● **REQUIREMENT**: Please output each line of the data exactly as it appears.

▼▼▼

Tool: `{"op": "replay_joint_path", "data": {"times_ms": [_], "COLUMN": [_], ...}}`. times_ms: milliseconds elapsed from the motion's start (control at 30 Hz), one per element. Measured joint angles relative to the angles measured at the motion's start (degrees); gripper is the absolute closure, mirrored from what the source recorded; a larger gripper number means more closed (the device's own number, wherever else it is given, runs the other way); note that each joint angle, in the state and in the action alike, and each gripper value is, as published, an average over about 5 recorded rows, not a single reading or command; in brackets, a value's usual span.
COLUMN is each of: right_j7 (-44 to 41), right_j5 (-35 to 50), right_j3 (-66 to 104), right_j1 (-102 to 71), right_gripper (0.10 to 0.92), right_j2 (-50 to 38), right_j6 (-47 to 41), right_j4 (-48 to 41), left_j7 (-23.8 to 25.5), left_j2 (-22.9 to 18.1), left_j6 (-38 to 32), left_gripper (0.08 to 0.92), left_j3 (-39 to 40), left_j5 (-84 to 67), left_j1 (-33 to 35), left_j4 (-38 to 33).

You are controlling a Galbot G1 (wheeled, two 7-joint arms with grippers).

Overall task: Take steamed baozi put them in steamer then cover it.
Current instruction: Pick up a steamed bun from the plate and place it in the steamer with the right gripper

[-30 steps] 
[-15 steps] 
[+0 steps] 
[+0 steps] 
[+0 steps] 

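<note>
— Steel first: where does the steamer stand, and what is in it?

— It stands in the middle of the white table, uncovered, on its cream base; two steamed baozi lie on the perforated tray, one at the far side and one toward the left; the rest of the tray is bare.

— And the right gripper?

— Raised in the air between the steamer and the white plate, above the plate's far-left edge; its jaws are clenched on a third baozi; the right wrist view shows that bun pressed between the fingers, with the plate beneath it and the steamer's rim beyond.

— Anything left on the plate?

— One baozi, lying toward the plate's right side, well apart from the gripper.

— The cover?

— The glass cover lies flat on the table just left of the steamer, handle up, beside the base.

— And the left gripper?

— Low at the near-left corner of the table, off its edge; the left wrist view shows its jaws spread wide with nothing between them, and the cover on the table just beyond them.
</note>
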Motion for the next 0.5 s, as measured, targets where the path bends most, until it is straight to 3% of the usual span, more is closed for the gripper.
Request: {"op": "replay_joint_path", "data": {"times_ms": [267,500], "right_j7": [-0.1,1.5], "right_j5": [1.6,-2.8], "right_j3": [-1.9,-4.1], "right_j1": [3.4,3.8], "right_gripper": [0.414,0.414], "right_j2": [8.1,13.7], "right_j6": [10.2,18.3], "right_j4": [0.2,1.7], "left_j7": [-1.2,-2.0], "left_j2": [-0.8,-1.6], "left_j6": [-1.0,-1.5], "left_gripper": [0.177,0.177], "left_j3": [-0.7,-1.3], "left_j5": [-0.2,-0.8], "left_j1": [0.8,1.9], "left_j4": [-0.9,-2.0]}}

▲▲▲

● **RESPONSE**:
Tool: `{"op": "replay_joint_path", "data": {"times_ms": [_], "COLUMN": [_], ...}}`. times_ms: milliseconds elapsed from the motion's start (control at 30 Hz), one per element. Measured joint angles relative to the angles measured at the motion's start (degrees); gripper is the absolute closure, mirrored from what the source recorded; a larger gripper number means more closed (the device's own number, wherever else it is given, runs the other way); note that each joint angle, in the state and in the action alike, and each gripper value is, as published, an average over about 5 recorded rows, not a single reading or command; in brackets, a value's usual span.
COLUMN is each of: right_j7 (-44 to 41), right_j5 (-35 to 50), right_j3 (-66 to 104), right_j1 (-102 to 71), right_gripper (0.10 to 0.92), right_j2 (-50 to 38), right_j6 (-47 to 41), right_j4 (-48 to 41), left_j7 (-23.8 to 25.5), left_j2 (-22.9 to 18.1), left_j6 (-38 to 32), left_gripper (0.08 to 0.92), left_j3 (-39 to 40), left_j5 (-84 to 67), left_j1 (-33 to 35), left_j4 (-38 to 33).

You are controlling a Galbot G1 (wheeled, two 7-joint arms with grippers).

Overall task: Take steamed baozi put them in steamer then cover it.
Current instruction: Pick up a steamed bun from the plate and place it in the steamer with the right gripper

[-30 steps] 
[-15 steps] 
[+0 steps] 
[+0 steps] 
[+0 steps] 

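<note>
— Steel first: where does the steamer stand, and what is in it?

— It stands in the middle of the white table, uncovered, on its cream base; two steamed baozi lie on the perforated tray, one at the far side and one toward the left; the rest of the tray is bare.

— And the right gripper?

— Raised in the air between the steamer and the white plate, above the plate's far-left edge; its jaws are clenched on a third baozi; the right wrist view shows that bun pressed between the fingers, with the plate beneath it and the steamer's rim beyond.

— Anything left on the plate?

— One baozi, lying toward the plate's right side, well apart from the gripper.

— The cover?

— The glass cover lies flat on the table just left of the steamer, handle up, beside the base.

— And the left gripper?

— Low at the near-left corner of the table, off its edge; the left wrist view shows its jaws spread wide with nothing between them, and the cover on the table just beyond them.
</note>
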Motion for the next 0.5 s, as measured, targets where the path bends most, until it is straight to 3% of the usual span, more is closed for the gripper.
Request: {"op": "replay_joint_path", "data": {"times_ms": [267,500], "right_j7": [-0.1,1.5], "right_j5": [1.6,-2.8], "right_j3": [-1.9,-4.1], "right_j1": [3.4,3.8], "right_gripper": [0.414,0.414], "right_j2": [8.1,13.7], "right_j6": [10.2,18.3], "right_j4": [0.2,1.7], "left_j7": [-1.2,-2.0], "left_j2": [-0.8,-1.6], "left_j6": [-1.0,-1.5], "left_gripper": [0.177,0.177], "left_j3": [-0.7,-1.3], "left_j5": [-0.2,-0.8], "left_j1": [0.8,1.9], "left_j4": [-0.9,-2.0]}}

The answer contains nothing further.